However, EWC requires independent storage of Fisher information for each task and joint regularization of all tasks so that the parameters are not constrained such that they deviate too much from the optimized parameters. When scaling continuous learning to many tasks, this causes the number of regularized items to grow linearly as the number of tasks increases. To estimate empirical Fisher information matrices, the EWC method requires additional computations for each task dataset. If there are many tasks and the network has millions of parameters, the calculation method is infeasible. To this end, we introduce a new improvement, such as that presented in a previous publication [49]. We first calculate the Fisher information matrix for the current task, treat it as an importance score and record it.
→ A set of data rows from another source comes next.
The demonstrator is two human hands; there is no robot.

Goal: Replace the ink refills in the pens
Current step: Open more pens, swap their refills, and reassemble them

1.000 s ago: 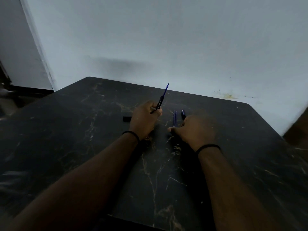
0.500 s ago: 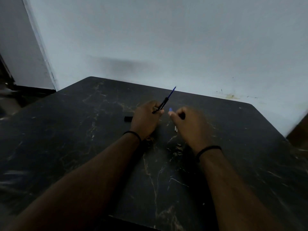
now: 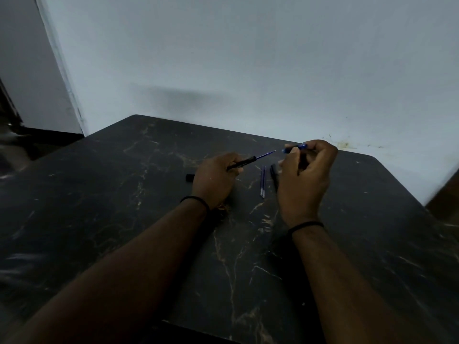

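Blue refill (image 3: 265, 155) sticks out of the black pen (image 3: 242, 163), which the left hand (image 3: 214, 178) fingers clamp, its long axis aimed up-right toward the right hand (image 3: 306, 180). Those fingers pinch a blue pen piece (image 3: 295, 148) just beyond the tip. Two spare refills (image 3: 262, 181) lie on the tabletop (image 3: 124, 194) between the hands.

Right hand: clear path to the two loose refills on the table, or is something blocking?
Probably yes for the path. The two loose refills lie bare on the table, just left of the right hand, nothing over them. But that hand already pinches a blue pen piece, so it would likely need freeing first.
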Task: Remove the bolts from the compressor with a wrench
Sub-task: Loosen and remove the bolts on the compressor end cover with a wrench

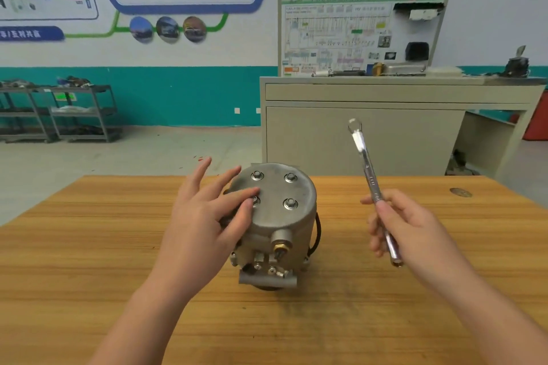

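A grey metal compressor (275,225) stands upright in the middle of the wooden table (89,246). Its round top plate carries several bolts with washers; three are plainly visible, such as the bolt (290,203) at front right. My left hand (204,216) is at the compressor's left side. Its thumb and forefinger pinch the front-left bolt (255,200), and the other fingers are spread. My right hand (406,228) is to the right of the compressor. It grips a silver wrench (370,178) near its lower end, raised in the air, ring end up and away from the bolts.
A beige cabinet (385,127) with a wiring display board (361,32) stands behind the table. Grey metal racks (59,112) line the teal wall at far left. A small round mark (460,192) sits on the table's far right.
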The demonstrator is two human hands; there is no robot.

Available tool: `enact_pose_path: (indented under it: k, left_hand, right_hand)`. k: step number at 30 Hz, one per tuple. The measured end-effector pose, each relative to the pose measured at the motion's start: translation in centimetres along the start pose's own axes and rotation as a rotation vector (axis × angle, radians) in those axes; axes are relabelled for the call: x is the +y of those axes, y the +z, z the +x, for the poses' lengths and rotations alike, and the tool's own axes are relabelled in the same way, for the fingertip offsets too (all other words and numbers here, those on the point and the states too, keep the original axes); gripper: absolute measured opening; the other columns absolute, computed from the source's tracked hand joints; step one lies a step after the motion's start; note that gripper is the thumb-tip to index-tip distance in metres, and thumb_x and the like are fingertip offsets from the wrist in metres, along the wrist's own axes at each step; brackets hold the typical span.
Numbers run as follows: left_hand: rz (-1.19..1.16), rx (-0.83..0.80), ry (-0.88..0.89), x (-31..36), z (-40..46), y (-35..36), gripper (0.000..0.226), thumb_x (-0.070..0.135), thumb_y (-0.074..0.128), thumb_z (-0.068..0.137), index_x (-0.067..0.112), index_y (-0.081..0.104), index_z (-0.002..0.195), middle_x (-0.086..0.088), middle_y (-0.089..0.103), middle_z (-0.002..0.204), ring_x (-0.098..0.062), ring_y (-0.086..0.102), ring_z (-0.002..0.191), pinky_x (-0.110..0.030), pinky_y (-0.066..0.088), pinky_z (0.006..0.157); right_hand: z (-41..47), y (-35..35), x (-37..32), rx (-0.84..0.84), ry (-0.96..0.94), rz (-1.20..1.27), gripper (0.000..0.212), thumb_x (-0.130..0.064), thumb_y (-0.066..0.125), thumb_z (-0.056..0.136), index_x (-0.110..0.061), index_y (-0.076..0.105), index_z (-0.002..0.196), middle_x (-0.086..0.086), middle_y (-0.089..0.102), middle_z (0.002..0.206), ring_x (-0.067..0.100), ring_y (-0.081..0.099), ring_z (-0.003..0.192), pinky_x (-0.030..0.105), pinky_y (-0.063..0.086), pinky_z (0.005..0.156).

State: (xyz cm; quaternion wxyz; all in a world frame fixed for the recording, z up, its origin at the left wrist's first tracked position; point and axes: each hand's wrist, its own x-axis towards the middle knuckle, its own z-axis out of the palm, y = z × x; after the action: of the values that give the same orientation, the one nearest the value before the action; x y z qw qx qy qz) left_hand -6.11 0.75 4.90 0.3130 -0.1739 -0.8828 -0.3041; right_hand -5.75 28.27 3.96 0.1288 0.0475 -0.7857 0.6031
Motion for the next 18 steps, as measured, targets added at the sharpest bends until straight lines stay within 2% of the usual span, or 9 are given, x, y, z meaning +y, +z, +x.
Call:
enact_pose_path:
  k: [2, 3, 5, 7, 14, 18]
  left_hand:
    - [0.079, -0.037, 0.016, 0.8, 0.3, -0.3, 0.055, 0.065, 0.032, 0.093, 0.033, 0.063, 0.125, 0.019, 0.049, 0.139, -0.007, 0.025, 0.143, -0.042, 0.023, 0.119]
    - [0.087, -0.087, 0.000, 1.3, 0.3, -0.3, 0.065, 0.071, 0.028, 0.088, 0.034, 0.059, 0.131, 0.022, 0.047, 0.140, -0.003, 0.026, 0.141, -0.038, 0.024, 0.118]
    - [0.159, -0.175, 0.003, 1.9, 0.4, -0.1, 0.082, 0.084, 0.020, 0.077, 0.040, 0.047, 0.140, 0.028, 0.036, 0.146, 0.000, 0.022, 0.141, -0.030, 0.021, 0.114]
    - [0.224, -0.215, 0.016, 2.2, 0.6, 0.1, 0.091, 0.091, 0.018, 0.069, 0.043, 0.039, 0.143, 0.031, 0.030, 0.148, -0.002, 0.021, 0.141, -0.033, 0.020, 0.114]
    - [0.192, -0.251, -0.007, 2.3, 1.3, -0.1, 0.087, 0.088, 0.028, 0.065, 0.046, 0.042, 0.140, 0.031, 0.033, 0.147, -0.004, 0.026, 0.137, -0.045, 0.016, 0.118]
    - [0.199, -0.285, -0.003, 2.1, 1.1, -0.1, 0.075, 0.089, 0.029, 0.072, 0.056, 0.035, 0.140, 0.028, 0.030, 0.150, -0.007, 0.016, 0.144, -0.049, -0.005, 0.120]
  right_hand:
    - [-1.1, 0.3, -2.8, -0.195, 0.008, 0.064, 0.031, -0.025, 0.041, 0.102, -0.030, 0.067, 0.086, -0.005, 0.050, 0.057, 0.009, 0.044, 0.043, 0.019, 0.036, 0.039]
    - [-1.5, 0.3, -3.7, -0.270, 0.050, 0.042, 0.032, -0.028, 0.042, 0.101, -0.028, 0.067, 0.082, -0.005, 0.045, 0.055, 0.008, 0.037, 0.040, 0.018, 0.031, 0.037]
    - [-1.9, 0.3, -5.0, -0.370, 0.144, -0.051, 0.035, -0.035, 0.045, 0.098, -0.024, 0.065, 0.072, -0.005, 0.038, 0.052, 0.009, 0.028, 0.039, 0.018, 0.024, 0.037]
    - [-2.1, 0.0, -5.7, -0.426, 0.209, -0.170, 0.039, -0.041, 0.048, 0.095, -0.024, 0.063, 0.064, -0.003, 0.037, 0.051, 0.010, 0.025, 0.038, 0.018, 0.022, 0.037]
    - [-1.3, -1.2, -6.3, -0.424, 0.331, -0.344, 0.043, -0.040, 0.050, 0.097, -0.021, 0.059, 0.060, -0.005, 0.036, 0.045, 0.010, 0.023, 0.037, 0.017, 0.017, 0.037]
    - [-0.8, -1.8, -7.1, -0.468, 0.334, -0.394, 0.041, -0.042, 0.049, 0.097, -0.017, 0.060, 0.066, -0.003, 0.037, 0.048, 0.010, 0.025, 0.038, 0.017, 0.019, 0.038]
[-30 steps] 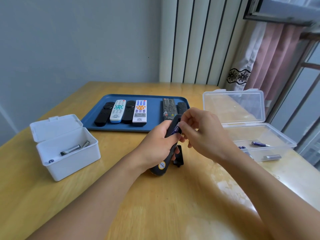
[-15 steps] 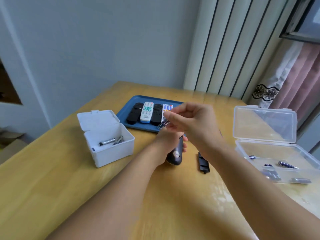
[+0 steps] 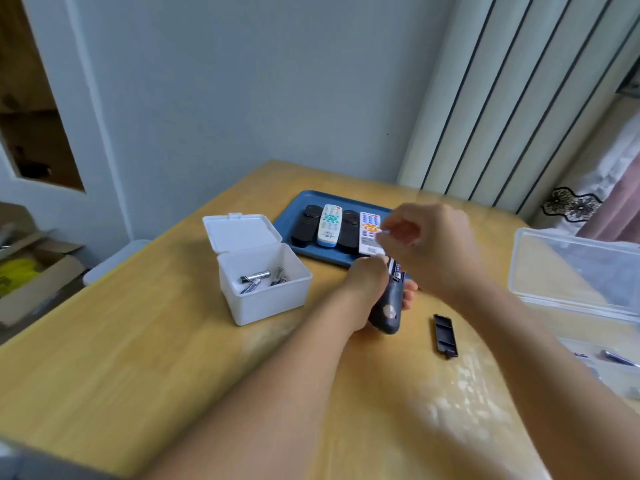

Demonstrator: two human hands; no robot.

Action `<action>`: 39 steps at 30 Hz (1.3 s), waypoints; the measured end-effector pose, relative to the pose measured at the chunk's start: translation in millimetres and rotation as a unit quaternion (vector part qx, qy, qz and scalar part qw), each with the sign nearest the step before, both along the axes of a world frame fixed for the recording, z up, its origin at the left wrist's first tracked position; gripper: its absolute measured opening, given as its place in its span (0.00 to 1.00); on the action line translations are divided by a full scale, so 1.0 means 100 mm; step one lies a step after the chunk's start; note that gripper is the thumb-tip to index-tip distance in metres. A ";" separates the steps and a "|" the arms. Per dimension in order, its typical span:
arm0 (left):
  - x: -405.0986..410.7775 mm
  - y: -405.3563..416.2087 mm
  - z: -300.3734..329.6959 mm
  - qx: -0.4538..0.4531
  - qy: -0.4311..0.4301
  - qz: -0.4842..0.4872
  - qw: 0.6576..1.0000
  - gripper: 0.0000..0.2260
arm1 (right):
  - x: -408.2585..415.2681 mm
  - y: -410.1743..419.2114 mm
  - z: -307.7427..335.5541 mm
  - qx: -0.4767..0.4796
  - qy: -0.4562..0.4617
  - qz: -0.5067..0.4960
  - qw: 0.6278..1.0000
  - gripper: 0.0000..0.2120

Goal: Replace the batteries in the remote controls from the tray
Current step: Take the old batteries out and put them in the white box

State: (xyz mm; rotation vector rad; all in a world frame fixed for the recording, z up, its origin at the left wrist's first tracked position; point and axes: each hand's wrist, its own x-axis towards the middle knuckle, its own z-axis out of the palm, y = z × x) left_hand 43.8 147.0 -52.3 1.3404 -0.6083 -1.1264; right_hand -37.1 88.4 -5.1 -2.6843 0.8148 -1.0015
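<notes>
My left hand (image 3: 367, 282) grips a dark remote (image 3: 388, 315), back side up, with its battery bay open and a battery (image 3: 396, 269) showing in it. My right hand (image 3: 429, 247) hovers just above the remote's far end, blurred. Its fingertips are pinched together on what looks like a small battery. The remote's black battery cover (image 3: 445, 336) lies on the table to the right. A blue tray (image 3: 289, 221) behind my hands holds several more remotes, among them a white one (image 3: 329, 225).
A white box (image 3: 270, 303) with its lid open stands left of my hands and holds several batteries (image 3: 258, 277). A clear plastic box (image 3: 571, 271), lid up, sits at the right edge with batteries inside. Cardboard boxes (image 3: 31, 268) lie on the floor at the left.
My right hand lifted off the remote's battery bay and moved up and left with its fingertips pinched. The view swung left, bringing the white box closer to centre.
</notes>
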 end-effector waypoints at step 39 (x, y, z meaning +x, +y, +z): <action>-0.17 -0.27 -0.19 -0.053 -0.158 -0.077 0.983 0.16 | -0.66 -0.44 -0.54 0.011 0.062 -0.006 0.998 0.05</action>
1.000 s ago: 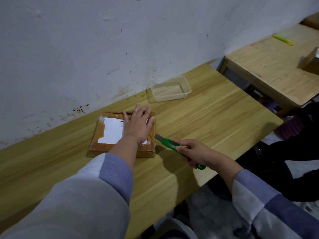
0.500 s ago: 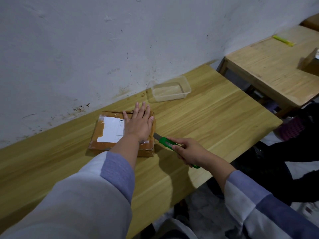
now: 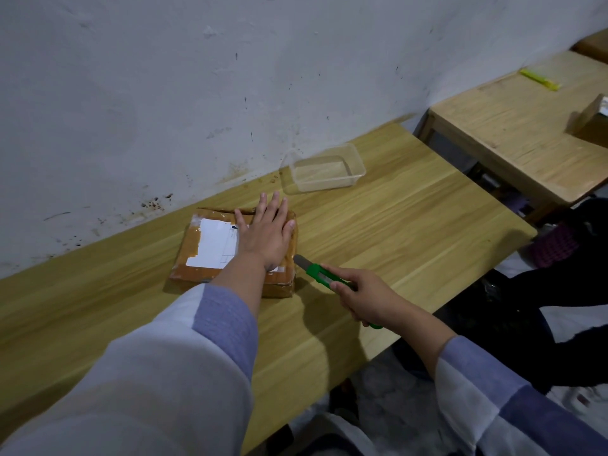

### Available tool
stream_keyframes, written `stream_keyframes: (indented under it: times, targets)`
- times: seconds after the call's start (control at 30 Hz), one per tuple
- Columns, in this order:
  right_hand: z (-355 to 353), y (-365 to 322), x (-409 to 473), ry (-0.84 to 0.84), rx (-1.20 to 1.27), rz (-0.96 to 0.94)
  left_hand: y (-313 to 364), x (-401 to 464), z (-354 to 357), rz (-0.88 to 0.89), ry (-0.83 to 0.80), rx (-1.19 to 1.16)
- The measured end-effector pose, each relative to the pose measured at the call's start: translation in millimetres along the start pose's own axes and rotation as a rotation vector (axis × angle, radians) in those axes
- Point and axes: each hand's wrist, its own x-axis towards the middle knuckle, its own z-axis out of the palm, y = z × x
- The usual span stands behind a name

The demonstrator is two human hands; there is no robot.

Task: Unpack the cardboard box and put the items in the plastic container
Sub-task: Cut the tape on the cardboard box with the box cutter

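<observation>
Nearest, the right hand (image 3: 365, 296) grips a green knife (image 3: 320, 273), its blade tip at the right edge of the box (image 3: 197, 248). The left hand (image 3: 268, 233) lies flat, fingers straight, pressing on the box's top. The box, near the tabletop's (image 3: 411, 225) wall edge, looks flat, light and stiff, its glossy tape likely slippery, so pressing down suits it. Beyond stands the tub (image 3: 324, 169), probably light and flexible.
</observation>
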Motion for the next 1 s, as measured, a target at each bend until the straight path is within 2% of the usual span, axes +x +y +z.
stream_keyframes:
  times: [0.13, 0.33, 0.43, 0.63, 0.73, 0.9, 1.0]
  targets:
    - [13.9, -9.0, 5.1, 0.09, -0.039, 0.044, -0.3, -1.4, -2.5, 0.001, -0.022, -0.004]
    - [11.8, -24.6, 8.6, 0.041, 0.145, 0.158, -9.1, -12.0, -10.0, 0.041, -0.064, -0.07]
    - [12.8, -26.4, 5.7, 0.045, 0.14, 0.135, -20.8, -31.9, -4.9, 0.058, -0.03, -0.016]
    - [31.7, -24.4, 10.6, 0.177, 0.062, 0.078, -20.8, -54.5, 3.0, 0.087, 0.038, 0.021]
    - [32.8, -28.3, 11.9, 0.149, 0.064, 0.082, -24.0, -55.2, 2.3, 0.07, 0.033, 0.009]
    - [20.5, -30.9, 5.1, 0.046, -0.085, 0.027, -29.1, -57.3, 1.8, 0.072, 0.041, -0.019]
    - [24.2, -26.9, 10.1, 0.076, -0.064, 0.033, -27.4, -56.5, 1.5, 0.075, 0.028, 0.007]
When calculating the Fisher information matrix of the next task parameters, the average update method is used to obtain the final Fisher information matrix efficiently:

$$ F_{\theta }^{{t_{n} }} = \gamma F_{\theta }^{{t_{n} }} + \eta F_{\theta }^{{t_{n - 1} }} , $$
(7)

where \(F_{\theta }^{{t_{n} }}\) is the Fisher information matrix obtained using the current task parameters, \(t_{n}\) represents the training iteration, \(\gamma ,\eta \in \left( {0,1} \right)\) is the hyperparameter, and \(\gamma + \eta = 1\). In the experiment below, \(\gamma = 0.4\), \(\eta = 0.6\). The Fisher information matrix calculated by introducing the Fisher information matrix approach contains information about previous tasks and eliminates additional forward–backward transfer on the dataset. At the end of each task, the Fisher information matrix \(F_{\theta }^{{t_{n} }}\) of the last iteration of the current task is stored, replacing the Fisher information matrix \(F_{\theta }^{{t_{n - 1} }}\) from the previous iteration \(t_{n - 1}\), and used to regularize the next task. During the whole training process, we only need to store two sets of Fisher information matrices, independent of the number of tasks.

Calculation of parameter importance

We first computed the Fisher information matrix for the previous task and, when training the next task, for the current task using Eq. (7). However, since the Fisher information matrix captures only the intrinsic properties of the model in its minimum value, we also need to compute the importance weight of each parameter, indicating its importance relative to the previous task. A sequence of tasks is denoted as \(D \in \{ D_{1} ,......,D_{k - 1} \}\), where \(1, \ldots ,k - 1\) represents the number of tasks and \(D_{1} ,......,D_{k - 1}\) represents the training data corresponding to each task. Each training task has its training data \((x_{i} ,\mathop {y_{i} }\limits^{ \wedge } )\), and these training data consist of a feature vector \(x_{i} \in X\) of the input data and a target vector \(\mathop {y_{i} }\limits^{ \wedge } \in \mathop Y\limits^{ \wedge }\). We start with Task 1 and train the model to minimize task loss \(L_{1}\) on Task 1's training data \((x_{1} ,\mathop {y_{1} }\limits^{ \wedge } )\). When the model converges, the true function F of the model is approximated by the function f of \(x \to y\) based on known data samples, which maps the new input \(x_{1}\) and to an output \(y_{1}\), allowing this approximation function to learn other tasks. Our goal is to estimate an importance weight for each parameter in the network, where parameter importance is defined not as the (inverse) measure of parameter uncertainty in [36] or the sensitivity of loss to parameter change in [37] but as the sensitivity of the learning function \(f\) to parameter change [38].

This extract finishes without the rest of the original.